#### [What to work on]
An exact copy of the data is required, with no pictures in it.

#### [Dataset section]
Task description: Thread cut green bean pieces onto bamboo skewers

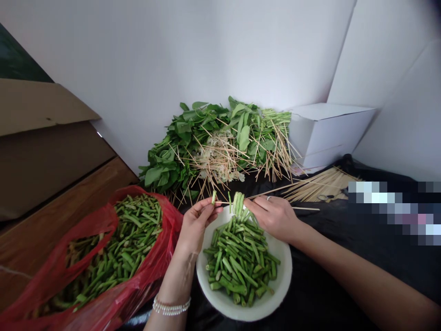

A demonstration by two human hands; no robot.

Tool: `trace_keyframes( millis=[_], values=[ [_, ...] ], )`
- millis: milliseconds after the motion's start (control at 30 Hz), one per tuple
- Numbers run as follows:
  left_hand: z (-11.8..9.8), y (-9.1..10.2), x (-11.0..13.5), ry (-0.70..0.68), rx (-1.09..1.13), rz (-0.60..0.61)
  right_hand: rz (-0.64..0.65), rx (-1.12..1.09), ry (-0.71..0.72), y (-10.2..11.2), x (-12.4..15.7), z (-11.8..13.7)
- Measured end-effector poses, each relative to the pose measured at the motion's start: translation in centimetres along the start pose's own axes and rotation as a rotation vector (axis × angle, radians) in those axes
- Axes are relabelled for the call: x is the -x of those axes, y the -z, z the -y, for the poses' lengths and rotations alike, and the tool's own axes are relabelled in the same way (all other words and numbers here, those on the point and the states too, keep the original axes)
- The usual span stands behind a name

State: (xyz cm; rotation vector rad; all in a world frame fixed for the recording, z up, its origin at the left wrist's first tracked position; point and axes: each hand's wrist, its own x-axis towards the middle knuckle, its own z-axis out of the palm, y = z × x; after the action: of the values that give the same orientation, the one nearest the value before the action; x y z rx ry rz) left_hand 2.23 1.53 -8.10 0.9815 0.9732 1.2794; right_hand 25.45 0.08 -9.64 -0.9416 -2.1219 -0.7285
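Above a white bowl (285, 271) heaped with cut green stem pieces (237, 262), both of my hands work at one bamboo skewer (306, 208). My left hand (196, 220) pinches a short green stem piece (214, 197) at the skewer's tip. My right hand (275, 216), with a ring on one finger, is closed round the skewer. Several stem pieces (237, 203) sit threaded side by side on it, just left of my right fingers. The skewer's blunt end sticks out past my right hand.
A red plastic bag (168, 230) of cut stems stands at left. Behind the bowl lie leafy greens (161, 170) and skewered bundles (275, 161). Loose skewers (317, 184) and scissors (327, 197) rest at right, near a white box (330, 133). A cardboard box (41, 161) is far left.
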Motion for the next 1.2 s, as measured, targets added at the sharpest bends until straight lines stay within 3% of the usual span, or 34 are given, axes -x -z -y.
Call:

#### [Result of this task]
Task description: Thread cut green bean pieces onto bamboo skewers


A demonstration by two human hands; no robot.

Tool: `trace_keyframes( millis=[_], values=[ [_, ...] ], )`
- millis: milliseconds after the motion's start (control at 30 Hz), one per tuple
- Numbers run as follows:
  left_hand: z (-11.8..9.8), y (-9.1..10.2), x (-11.0..13.5), ry (-0.70..0.68), rx (-1.09..1.13), rz (-0.60..0.61)
  right_hand: rz (-0.64..0.65), rx (-1.12..1.09), ry (-0.71..0.72), y (-10.2..11.2), x (-12.4..15.7), z (-11.8..13.7)
- Measured end-effector poses, each relative to the pose measured at the motion's start: translation in centimetres along the start pose's own axes and rotation as a rotation vector (axis × angle, radians) in those axes
- Axes are relabelled for the call: x is the -x of those axes, y the -z, z the -y, for the poses' lengths and rotations alike, and the tool's own axes are relabelled in the same way (all other words and numbers here, those on the point and the states too, keep the original axes)
- The usual span stands behind a name

State: (xyz cm; rotation vector rad; all in a world frame fixed for the recording, z up, its origin at the left wrist's first tracked position; point and axes: each hand's wrist, its own x-axis towards the middle knuckle, its own z-axis out of the palm, y = z × x; after the action: of the values that give the same orientation, the one nearest the value before the action; x y z rx ry rz) left_hand 2.23 1.53 -8.10 0.9815 0.9732 1.2794; right_hand 25.45 0.08 -9.64 -0.9416 -2.1219 -0.7285
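Above a white bowl (285, 271) heaped with cut green stem pieces (237, 262), both of my hands work at one bamboo skewer (306, 208). My left hand (196, 220) pinches a short green stem piece (214, 197) at the skewer's tip. My right hand (275, 216), with a ring on one finger, is closed round the skewer. Several stem pieces (237, 203) sit threaded side by side on it, just left of my right fingers. The skewer's blunt end sticks out past my right hand.
A red plastic bag (168, 230) of cut stems stands at left. Behind the bowl lie leafy greens (161, 170) and skewered bundles (275, 161). Loose skewers (317, 184) and scissors (327, 197) rest at right, near a white box (330, 133). A cardboard box (41, 161) is far left.
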Motion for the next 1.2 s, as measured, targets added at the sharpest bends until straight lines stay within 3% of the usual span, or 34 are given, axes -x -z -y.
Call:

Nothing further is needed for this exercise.